Seit 30 Jahren interessiert Leitz sich für die ägyptischen Spätzeit-Tempel, „weil dort viel mehr Inschriften zu finden sind als in den älteren“, erzählt er im Gespräch mit dem KURIER. „Philae ganz im Süden; dann Kom Ombo; Edfu, der größte; schließlich Esna, Dendera und Athribis, die sechs großen erhaltenen Tempeln“, zählt er auf. „Und Esna hat die kniffligsten Inschriften, die eigentlich gut untersucht sind“. Eigentlich. Der geniale französische Ägyptologe Serge Sauneron habe sie unter schwierigsten Bedingungen in den 1960er-Jahren erforscht. „Allerdings konnte Sauneron seine Arbeit nicht abschließen, weil er mit kaum 50 bei einem Autounfall starb“, erzählt Leitz. Vieles blieb ihm verborgen.
Wie sie es anstellten
An dieser Stelle erklärt der deutsche Ägyptologe, wie die alten Ägypter vorgingen, wenn sie Inschriften anbrachten: „Zuerst wird eine Vorzeichnung gemacht, dann kommen die Graveure mit dem Meisel und zum Schluss werden die Hieroglyphen bemalt.“ Im Bereich der astronomischen Decke seien viele Inschriften nicht als Relief ausgeführt worden, sondern nur in Tinte – eher beiläufig – aufgemalt worden.
Nachdem das alte Ägypten aufgehört hatte zu existieren und der Kult verschwunden war, gab es eine Nachnutzung des Tempels. Er war regelrecht mit der Stadt verwachsen: Häuser und Hütten wurden direkt an die Mauern gebaut, an anderen Stellen ragte er aus einem Schuttberg. Das riesige Gebäude selbst ließ sich gut in Parzellen einteilen, man konnte offenes Feuer darin machen, Werkstätten einrichten. „Was weiß ich, was den Leuten in 1.500 Jahren alles eingefallen ist“, resümiert der Ägyptologe.

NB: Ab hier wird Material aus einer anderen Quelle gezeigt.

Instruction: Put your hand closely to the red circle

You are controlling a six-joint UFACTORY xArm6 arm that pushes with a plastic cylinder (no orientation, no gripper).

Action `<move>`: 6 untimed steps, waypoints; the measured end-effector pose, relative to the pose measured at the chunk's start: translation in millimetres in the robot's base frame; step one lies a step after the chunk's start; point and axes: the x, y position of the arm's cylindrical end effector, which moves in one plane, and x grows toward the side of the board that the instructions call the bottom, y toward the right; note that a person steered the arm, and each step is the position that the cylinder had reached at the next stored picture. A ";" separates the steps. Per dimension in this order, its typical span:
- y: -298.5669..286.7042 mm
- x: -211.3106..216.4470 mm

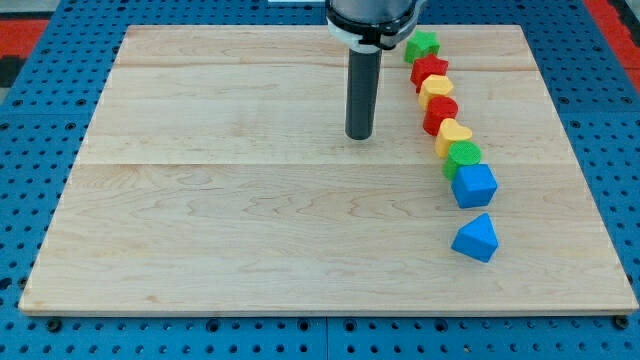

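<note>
My tip rests on the wooden board. It is just a plain rod, so it holds nothing. The red circle sits near my tip, toward the view's right, with a gap between us. It is in a line of touching blocks: green star, red star, yellow block, yellow heart, green circle, blue cube. A blue triangle lies apart, lower down.
</note>
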 end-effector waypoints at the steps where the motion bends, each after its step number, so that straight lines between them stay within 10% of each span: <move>1: 3.2 0.0; 6: 36.1 -31.6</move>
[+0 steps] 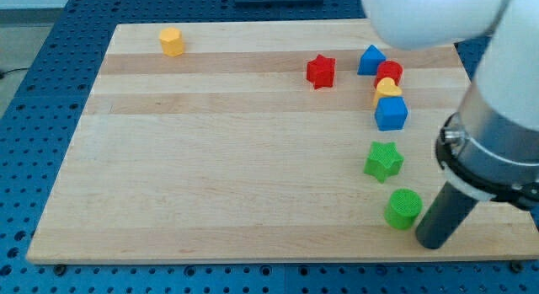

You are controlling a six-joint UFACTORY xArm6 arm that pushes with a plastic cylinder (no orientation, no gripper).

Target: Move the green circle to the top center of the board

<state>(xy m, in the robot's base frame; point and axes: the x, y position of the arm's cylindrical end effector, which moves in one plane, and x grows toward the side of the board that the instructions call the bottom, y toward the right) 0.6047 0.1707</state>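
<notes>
The green circle is a short green cylinder near the view's bottom right of the wooden board. My tip rests on the board just to the right of and slightly below the green circle, very close to it or touching it. A green star lies just above the green circle. The white arm fills the view's right and top right.
A blue cube, a yellow block, a red cylinder and a blue block form a column at upper right. A red star lies left of them. A yellow hexagon sits at top left.
</notes>
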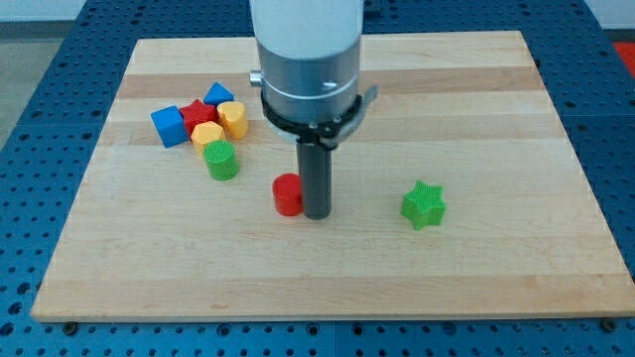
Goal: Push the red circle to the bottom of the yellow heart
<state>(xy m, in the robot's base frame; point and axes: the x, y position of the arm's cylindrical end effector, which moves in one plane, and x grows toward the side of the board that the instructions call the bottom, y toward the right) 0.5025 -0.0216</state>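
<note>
The red circle [288,194] is a short red cylinder near the middle of the wooden board [496,119]. My tip [317,213] stands on the board right beside it, touching or almost touching its right side. Two yellow blocks sit in a cluster at the view's upper left: one [232,119] on the cluster's right side and one [206,135] just below it. I cannot tell which of them is the heart. The red circle lies below and to the right of both.
The cluster also holds a blue cube [170,126], a red block [199,113] and a blue block [218,95]. A green cylinder [221,160] sits just below the cluster. A green star [424,204] lies to the right of my tip.
</note>
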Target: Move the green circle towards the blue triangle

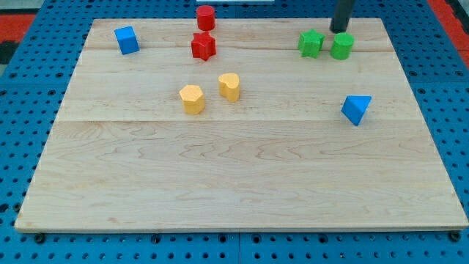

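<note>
Tip: my tip [339,31], the lower end of the straight dark rod, has no fingers or jaws to open or close; it sits at the far edge of the green circle, touching it or very nearly so, I cannot tell which.
Task's thing: the small green round block, the green circle [341,45], stands just on the view's bottom side of my tip, near the board's top right.
Key relation: the blue triangle [356,109], a blue wedge-shaped block, lies well apart from the green circle, toward the view's bottom and slightly to the view's right. Tip, circle and triangle stand almost in a line, so I judge a push toward the view's bottom, leaning a little right, would carry the circle the right way.
Neighbour: the green star-shaped block [311,43] sits just beside the green circle on the view's left, possibly touching; a push straight down should leave it alone.
Surface: the pale wooden board [242,191] is flat and smooth, and the stretch between the green circle and the blue triangle holds no other block.
Others, well left of the green circle: red cylinder [206,17], red star-shaped block [203,46], two yellow blocks [211,92], blue cube [127,39].
Risk: the round block may slip sideways off the tip if the push is off-centre.
</note>
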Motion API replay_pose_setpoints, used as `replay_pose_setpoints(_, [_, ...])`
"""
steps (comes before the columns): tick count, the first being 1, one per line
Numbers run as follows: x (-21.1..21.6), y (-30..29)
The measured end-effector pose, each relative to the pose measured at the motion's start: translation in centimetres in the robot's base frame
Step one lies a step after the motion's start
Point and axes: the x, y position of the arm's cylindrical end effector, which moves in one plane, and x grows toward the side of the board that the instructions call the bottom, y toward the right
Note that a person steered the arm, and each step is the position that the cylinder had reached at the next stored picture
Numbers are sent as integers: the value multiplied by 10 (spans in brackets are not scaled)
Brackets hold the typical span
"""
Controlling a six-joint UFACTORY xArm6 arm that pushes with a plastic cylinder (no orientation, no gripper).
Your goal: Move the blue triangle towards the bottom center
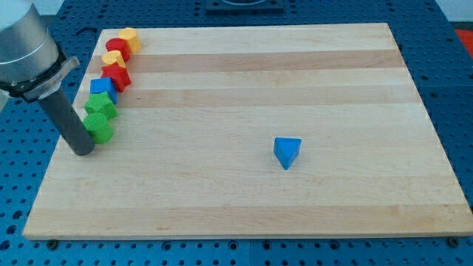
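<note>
At the board's [222,214] left edge, my tip [83,151] is resting beside a green block [98,130], touching nothing visibly; the blue triangle [287,151] is sitting well apart, right of centre.

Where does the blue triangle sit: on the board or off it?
On. The blue triangle rests on the wooden board, alone, right of centre, far from my tip.

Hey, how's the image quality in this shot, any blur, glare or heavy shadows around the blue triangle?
Camera view: evenly lit, no glare on the wooden board; the blue triangle is sharp with only a faint shadow beneath; my tip, at the view's left beside the green block, is slightly soft.
</note>
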Motion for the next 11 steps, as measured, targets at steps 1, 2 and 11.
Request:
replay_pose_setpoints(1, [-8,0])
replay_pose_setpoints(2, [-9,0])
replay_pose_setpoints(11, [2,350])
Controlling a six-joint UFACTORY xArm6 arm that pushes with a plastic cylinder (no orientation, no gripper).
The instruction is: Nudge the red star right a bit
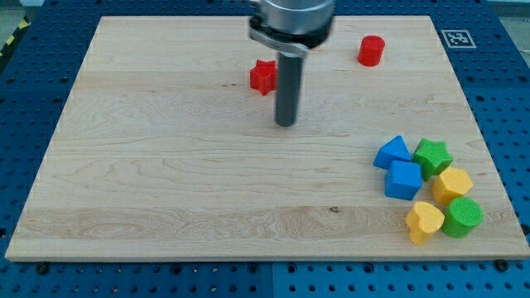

„Jedenfalls waren die astronomischen Darstellungen vom Dreck vernebelt. Sauneron konnte also nur die grob gemeißelten Reliefs dokumentieren, denen machte der Ruß nichts, aber die farbigen Details waren weg.“
Das heißt, auch, dass bisher oft nur unvollständige Versionen der Inschriften erforscht wurden. „Erst jetzt bekommen wir ein umfassendes Bild.“ Weil, siehe oben, 15 Leute seit zwei Jahren unter der Leitung eines ägyptischen Chefrestaurators werkeln. So stellte sich etwa heraus, dass das bizarre Sternbild einer Schlange, die an ihren Enden jeweils zwei Köpfe von Menschen und von Gänsen trägt, von den alten Ägyptern „Gänse des Re“ genannt wurde.
„Ich kann ihnen aber nicht sagen, welche realen Sterne die ,Gänse des Re’ waren“ sagt Leitz. So viel ist bekannt: Mit Griechen und Römern kamen die heute bekannten zwölf Tierkreiszeichen aus Mesopotamien an den Nil. Doch von zahlreichen anderen – ägyptischen – Sternbildern kennt man kaum die Namen. Konstellation, religiöse Vorstellungen und Kulte, die mit ihnen verbunden waren, sind sowieso unbekannt. Also: Viel Forschungsbedarf.
Die Säuberung von fünf Deckensegmenten steht noch an. Bleibt zu hoffen, dass das schneller geht als das Herstellen der aufwendigen Dekorationen vor knapp 2.000 Jahren – das dauerte vermutlich bis zu 200 Jahre.